如此持續了一分鍾之久,餘平突然將手指從我額頭上拿了下來,擦了擦上麵的血漬,沉聲說:“行了,你身上的陰氣已經被我壓製在了身體裏麵,不會外泄,也不會別蘇上景察覺到了。”

我見狀道謝一聲,另外一個問題又出現腦中。

不解望著餘平,我納悶問:“平叔,你為什麽要幫我?”

餘平冷笑說:“天為局,人為棋,我雖然並不在內,但也不想看到廝殺的場麵。那個人之所以將陰氣渡入你的身體裏麵,恐怕也是想讓這局博弈變得複雜起來。我現在將陰氣壓下,一方麵為了穩住局勢,一方麵也為了你。”

“為了我?”我伸手指著自己,無比錯愕。

餘平點頭:“自然如此,你現在的情況非常糟糕,本來就是一個被人注意的存在,現在陰氣外泄,自然會引起更多人注意,到時候必定有人會以為你是他,必定會對你下死手!”

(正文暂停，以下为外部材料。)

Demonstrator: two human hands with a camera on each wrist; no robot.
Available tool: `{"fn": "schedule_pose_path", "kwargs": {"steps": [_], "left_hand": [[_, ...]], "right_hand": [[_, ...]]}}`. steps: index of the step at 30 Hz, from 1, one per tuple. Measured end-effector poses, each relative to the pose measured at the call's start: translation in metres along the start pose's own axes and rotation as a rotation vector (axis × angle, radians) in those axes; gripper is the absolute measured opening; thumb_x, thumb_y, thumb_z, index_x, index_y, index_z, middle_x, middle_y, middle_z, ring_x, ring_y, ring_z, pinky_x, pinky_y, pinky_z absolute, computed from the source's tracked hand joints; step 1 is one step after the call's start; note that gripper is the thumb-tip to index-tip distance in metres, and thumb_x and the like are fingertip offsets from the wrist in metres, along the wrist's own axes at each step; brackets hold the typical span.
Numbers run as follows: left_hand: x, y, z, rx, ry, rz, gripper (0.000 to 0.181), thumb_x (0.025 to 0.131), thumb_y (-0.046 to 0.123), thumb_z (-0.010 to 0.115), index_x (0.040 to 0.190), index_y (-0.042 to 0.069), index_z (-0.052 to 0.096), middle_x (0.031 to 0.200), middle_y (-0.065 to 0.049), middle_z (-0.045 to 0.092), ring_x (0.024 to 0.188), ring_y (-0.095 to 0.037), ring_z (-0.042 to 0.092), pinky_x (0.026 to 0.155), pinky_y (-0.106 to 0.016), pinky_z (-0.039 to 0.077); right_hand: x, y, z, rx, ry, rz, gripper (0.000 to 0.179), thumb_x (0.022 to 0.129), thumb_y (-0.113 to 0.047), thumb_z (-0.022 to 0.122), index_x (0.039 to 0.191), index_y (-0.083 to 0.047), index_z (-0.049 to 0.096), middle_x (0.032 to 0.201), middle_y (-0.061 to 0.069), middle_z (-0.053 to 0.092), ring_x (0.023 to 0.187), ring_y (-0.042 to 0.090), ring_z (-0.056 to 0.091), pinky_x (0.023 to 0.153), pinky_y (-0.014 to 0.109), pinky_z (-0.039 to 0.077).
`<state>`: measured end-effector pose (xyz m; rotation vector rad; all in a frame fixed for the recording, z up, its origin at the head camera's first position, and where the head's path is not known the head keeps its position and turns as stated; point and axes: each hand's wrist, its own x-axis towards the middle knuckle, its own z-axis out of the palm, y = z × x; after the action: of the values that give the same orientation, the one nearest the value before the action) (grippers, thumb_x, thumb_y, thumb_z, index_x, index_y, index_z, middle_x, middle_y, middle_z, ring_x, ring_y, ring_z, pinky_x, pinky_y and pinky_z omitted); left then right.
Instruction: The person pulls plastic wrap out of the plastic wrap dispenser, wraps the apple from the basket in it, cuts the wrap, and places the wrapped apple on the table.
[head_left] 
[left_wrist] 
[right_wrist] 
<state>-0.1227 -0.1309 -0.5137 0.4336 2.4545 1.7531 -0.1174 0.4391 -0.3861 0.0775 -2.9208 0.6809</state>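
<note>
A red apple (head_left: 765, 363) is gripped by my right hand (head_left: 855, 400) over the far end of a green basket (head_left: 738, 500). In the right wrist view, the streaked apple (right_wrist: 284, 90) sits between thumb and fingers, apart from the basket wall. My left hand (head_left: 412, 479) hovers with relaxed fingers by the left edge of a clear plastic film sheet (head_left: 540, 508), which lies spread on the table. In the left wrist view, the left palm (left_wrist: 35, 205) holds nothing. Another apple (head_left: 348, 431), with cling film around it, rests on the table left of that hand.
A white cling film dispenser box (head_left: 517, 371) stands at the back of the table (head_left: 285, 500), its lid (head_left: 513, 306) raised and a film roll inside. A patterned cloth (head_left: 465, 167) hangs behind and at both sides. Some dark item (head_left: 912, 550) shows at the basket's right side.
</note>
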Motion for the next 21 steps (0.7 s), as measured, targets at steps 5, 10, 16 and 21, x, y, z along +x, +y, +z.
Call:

餘平所說的‘他’就是鬥篷男人,我和鬥篷男人長得近乎是一模一樣,再加上我身上存在著他的陰氣,如果和鬥篷男人有過節的人找上門,肯定會將我當成他的。

之前被鬥篷男人灌入陰氣,我並沒有考慮到這麽多,現在餘平如此解釋,不禁讓我額頭滲透出了冷汗。

不安望著餘平,我深深鞠了一躬,感激說道:“平叔,謝謝。”

“別這麽客氣。”餘平擺手:“我這樣做並不是隻為了你一個人,我是為了更多人,因為你現在還不能這麽快就嶄露頭角,過早讓你出現在那些人麵前,不但你有危險,其他人也會有危險。”